Con todo, la verdad buscada en los procesos de nulidad matrimonial no es una verdad abstracta, separada del bien de las personas. Es una verdad que se integra en el itinerario humano y cristiano de todo fiel. Por tanto, es muy importante que su declaración se produzca en tiempos razonables.
Ciertamente, la divina Providencia sabe sacar bien del mal, incluso cuando las instituciones eclesiásticas descuidaran su deber o cometieran errores.
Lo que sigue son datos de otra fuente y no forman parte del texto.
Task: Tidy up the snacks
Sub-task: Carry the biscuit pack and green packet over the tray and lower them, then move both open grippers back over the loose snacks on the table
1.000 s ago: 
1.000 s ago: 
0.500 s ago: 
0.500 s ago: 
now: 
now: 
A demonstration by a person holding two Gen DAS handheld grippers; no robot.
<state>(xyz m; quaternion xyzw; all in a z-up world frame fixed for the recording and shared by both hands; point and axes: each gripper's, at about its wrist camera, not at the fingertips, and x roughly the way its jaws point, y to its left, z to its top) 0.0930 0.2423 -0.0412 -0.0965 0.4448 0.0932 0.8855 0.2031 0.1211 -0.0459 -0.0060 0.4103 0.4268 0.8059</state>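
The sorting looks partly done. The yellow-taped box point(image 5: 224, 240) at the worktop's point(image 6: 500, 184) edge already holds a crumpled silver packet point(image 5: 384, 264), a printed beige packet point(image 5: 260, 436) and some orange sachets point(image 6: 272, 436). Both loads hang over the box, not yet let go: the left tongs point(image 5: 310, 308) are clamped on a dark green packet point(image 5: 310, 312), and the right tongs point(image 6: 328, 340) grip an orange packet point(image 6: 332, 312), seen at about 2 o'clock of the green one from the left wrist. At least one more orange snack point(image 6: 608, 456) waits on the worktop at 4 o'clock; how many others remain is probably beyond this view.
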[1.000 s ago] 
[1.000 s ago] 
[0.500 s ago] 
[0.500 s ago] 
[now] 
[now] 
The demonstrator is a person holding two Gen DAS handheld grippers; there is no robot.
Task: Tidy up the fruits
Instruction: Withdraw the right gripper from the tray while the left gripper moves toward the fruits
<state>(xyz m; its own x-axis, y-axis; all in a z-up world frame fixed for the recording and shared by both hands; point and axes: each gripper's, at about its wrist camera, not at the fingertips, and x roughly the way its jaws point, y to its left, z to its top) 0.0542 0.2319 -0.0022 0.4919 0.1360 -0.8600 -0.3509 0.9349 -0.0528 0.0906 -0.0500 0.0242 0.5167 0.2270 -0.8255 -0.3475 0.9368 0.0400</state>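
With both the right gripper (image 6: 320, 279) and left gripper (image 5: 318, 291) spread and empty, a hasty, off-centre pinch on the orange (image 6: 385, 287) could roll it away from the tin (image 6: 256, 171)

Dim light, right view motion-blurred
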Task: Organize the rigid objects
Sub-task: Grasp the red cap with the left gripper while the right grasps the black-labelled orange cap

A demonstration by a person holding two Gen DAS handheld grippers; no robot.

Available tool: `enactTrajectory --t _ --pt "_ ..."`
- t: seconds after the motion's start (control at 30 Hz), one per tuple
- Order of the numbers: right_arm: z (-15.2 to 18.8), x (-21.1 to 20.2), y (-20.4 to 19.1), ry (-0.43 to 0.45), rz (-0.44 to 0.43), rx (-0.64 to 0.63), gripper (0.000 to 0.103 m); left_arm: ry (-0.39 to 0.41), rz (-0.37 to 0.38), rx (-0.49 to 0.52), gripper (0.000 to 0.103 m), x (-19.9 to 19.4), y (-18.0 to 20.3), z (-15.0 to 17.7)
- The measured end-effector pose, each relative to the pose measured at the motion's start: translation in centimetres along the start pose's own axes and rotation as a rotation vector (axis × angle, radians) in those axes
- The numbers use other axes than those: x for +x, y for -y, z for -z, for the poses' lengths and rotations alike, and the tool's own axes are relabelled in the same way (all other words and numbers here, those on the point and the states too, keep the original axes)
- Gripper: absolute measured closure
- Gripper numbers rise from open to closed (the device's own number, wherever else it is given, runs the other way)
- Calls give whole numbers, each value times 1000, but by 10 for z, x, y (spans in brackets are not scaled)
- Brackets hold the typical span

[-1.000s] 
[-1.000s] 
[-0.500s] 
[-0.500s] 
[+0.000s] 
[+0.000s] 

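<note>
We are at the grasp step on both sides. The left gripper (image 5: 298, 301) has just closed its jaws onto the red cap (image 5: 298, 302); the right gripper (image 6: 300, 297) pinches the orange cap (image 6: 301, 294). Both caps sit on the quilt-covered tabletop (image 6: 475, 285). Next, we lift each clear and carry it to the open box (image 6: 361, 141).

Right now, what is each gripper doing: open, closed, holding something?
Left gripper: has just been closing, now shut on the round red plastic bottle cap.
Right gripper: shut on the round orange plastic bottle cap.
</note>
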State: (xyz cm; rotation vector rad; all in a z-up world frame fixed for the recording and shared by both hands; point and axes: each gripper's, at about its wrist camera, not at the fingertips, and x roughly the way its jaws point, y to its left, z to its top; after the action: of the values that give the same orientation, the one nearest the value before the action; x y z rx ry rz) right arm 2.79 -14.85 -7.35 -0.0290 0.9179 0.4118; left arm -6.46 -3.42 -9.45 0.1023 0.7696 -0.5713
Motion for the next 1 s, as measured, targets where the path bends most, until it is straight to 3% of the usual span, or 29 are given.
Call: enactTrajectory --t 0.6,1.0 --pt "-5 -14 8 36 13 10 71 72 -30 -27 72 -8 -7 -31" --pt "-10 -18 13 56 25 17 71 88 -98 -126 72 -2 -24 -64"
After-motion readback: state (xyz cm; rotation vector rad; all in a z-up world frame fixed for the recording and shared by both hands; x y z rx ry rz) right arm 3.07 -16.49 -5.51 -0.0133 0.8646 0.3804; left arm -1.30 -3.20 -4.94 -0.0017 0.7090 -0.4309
Pero es una obligación grave hacer que la actuación institucional de la Iglesia en los tribunales sea cada vez más cercana a los fieles.

Además, la sensibilidad pastoral debe llevar a esforzarse por prevenir las nulidades matrimoniales cuando se admite a los novios al matrimonio y a procurar que los cónyuges resuelvan sus posibles problemas y encuentren el camino de la reconciliación. Sin embargo, la misma sensibilidad pastoral ante las situaciones reales de las personas debe llevar a salvaguardar la verdad y a aplicar las normas previstas para protegerla en el proceso.

Deseo que estas reflexiones ayuden a hacer comprender mejor que el amor a la verdad une la institución del proceso canónico de nulidad matrimonial y el auténtico sentido pastoral que debe animar esos procesos. En esta clave de lectura, la Instrucción Dignitas connubii y las preocupaciones que emergieron en el último Sínodo resultan totalmente convergentes. Amadísimos hermanos, realizar esta armonía es la tarea ardua y fascinante por cuyo discreto cumplimiento la comunidad eclesial os está muy agradecida. Con el cordial deseo de que vuestra actividad judicial contribuya al bien de todos los que se dirigen a vosotros y los favorezca en el encuentro personal con la Verdad, que es Cristo, os bendigo con gratitud y afecto.